Проводить меня приехала мать с сестрой Анфисой, которая прихватила с собой свою подругу — огненно-рыжую и сильную, как Иван Поддубный, курсистку, дочь клетского священника Виссариона, который впоследствии спас мне жизнь. Об этом скажу позже. Город за годы войны привык к таким зрелищам и совершенно равнодушно провожал нашу часть к вокзалу. Только сухонькая, похожая на черкешенку моя мама тихо плакала, да сестра смотрела восторженно на меня полными слез близорукими глазами…
Бежал по взвихренной России поезд все дальше и дальше — на запад. От скуки солдаты, а иногда и офицеры стреляли на станциях из наганов в фонари. И вот через несколько веселых дней наш состав подошел к большой, узловой станции Режица, где уже начиналась прифронтовая полоса. Оттуда дивизион, гремя звонкими трехдюймовками, пошел походным порядком к Двинску, на позиции, расположенные вдоль Западной Двины — по ее правому берегу. Издали время от времени доносился глухой рокот нашей и немецкой артиллерии. Попадались отдельные санитарные повозки с ранеными, а на душе было и радостно, и тревожно. Молодость! — неповторимое, золотое время, которое начинаешь ценить, когда оно невозвратно уйдет, оставив лишь легкую дымку сладких воспоминаний.
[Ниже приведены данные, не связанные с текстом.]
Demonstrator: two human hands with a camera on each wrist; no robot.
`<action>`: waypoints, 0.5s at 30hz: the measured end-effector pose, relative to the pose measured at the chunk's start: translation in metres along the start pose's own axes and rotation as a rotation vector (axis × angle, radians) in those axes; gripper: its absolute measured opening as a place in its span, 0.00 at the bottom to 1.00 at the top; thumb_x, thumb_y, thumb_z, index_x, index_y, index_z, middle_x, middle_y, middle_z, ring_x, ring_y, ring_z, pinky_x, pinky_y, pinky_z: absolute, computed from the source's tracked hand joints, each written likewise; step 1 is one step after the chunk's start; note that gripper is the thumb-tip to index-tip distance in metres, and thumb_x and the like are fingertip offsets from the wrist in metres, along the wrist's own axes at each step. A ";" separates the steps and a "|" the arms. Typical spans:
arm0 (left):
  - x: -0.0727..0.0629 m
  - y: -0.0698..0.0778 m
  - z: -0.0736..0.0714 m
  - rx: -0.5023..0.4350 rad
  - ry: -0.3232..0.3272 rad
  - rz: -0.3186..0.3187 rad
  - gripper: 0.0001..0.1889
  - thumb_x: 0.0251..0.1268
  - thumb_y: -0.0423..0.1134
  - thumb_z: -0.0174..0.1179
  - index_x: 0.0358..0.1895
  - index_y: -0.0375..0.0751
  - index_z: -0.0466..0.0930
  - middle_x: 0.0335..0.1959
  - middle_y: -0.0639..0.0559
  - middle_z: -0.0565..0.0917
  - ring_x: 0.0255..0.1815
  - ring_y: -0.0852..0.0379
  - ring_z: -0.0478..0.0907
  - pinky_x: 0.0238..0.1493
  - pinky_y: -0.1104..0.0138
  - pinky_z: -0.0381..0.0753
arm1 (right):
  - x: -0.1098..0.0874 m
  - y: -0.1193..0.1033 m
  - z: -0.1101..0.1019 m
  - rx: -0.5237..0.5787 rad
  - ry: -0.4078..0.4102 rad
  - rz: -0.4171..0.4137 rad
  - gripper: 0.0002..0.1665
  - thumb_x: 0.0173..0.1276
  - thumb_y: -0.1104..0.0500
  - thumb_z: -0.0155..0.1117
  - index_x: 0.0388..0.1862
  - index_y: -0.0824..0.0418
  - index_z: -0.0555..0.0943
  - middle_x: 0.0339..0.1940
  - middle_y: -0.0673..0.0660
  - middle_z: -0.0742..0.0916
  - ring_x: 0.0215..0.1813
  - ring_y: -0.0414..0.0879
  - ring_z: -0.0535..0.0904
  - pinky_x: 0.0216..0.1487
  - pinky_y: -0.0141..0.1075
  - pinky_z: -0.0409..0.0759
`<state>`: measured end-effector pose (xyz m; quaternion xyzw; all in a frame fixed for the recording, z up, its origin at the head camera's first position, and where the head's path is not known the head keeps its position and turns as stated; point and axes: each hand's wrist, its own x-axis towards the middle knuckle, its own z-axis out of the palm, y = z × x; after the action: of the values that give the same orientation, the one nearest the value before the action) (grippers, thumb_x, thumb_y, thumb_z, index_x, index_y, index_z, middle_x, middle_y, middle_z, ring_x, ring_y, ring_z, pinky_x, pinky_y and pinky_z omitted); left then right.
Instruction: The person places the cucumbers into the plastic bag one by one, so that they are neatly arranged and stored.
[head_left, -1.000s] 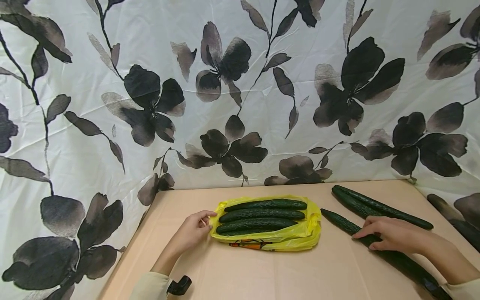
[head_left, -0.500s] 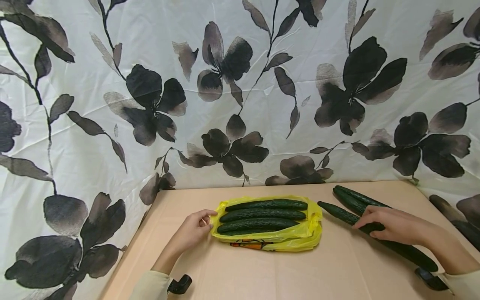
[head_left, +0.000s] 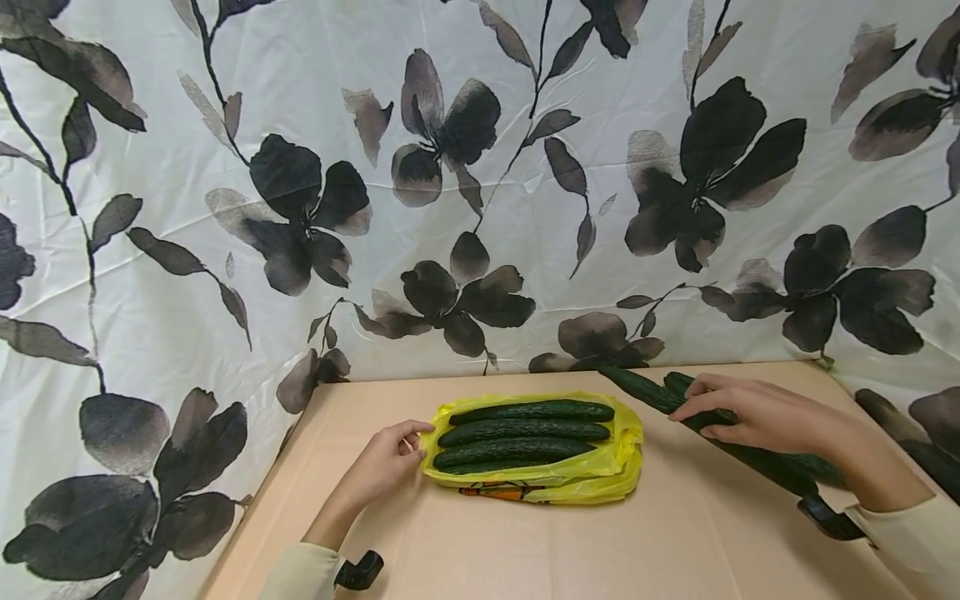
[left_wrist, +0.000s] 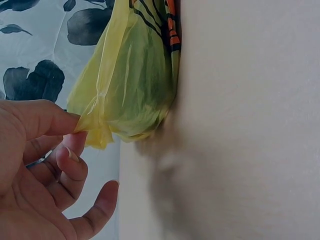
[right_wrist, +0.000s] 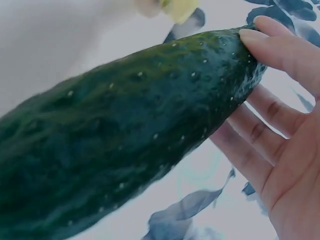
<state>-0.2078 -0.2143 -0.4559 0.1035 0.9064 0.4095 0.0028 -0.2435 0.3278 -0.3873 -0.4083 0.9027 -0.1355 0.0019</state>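
My left hand (head_left: 386, 461) pinches the yellow bag (head_left: 625, 468) and my right hand (head_left: 761, 412) grips a long cucumber (right_wrist: 130, 135), which might slip if I hold too loosely.

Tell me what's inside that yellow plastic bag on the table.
Three dark green cucumbers lie side by side in the open yellow bag, and what may be another shows beneath the nearest. Anything deeper is hidden by those cucumbers and the bag's sides.

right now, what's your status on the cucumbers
Left grip pinches yellow bag, at least three cucumbers inside. Right grip holds another cucumber. Nothing seen between it and the bag.
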 end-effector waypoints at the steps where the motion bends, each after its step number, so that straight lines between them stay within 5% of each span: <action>1: 0.000 0.000 0.000 0.001 0.000 0.000 0.20 0.62 0.24 0.62 0.58 0.35 0.82 0.33 0.51 0.78 0.28 0.58 0.72 0.27 0.72 0.69 | 0.004 -0.003 -0.001 -0.010 0.011 -0.011 0.29 0.63 0.61 0.74 0.59 0.33 0.83 0.52 0.46 0.80 0.45 0.35 0.78 0.36 0.33 0.78; 15: 0.002 0.000 0.000 0.005 -0.007 0.003 0.20 0.62 0.24 0.61 0.58 0.34 0.82 0.33 0.51 0.78 0.28 0.58 0.72 0.26 0.72 0.69 | 0.051 -0.026 -0.014 0.016 0.033 -0.143 0.33 0.65 0.65 0.71 0.62 0.32 0.81 0.60 0.51 0.80 0.54 0.46 0.81 0.43 0.40 0.83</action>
<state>-0.2101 -0.2144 -0.4556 0.1062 0.9074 0.4067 0.0052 -0.2601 0.2768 -0.3621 -0.4694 0.8701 -0.1490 -0.0194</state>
На участке, который занимал наш дивизион, стояла постоянная, внештатная шестиорудийная батарея, снабженная японскими пушками. Части на участке менялись, но батарея оставалась стоять, и ее только передавали очередной воинской части. Командиром этой батареи меня сразу же и назначили. На батарее был постоянный штат прислуги в составе 150 человек. Я стал их неограниченным начальником и заботился о солдатах так, что после Октябрьского переворота эти ребята настояли, чтобы я остался командиром батареи.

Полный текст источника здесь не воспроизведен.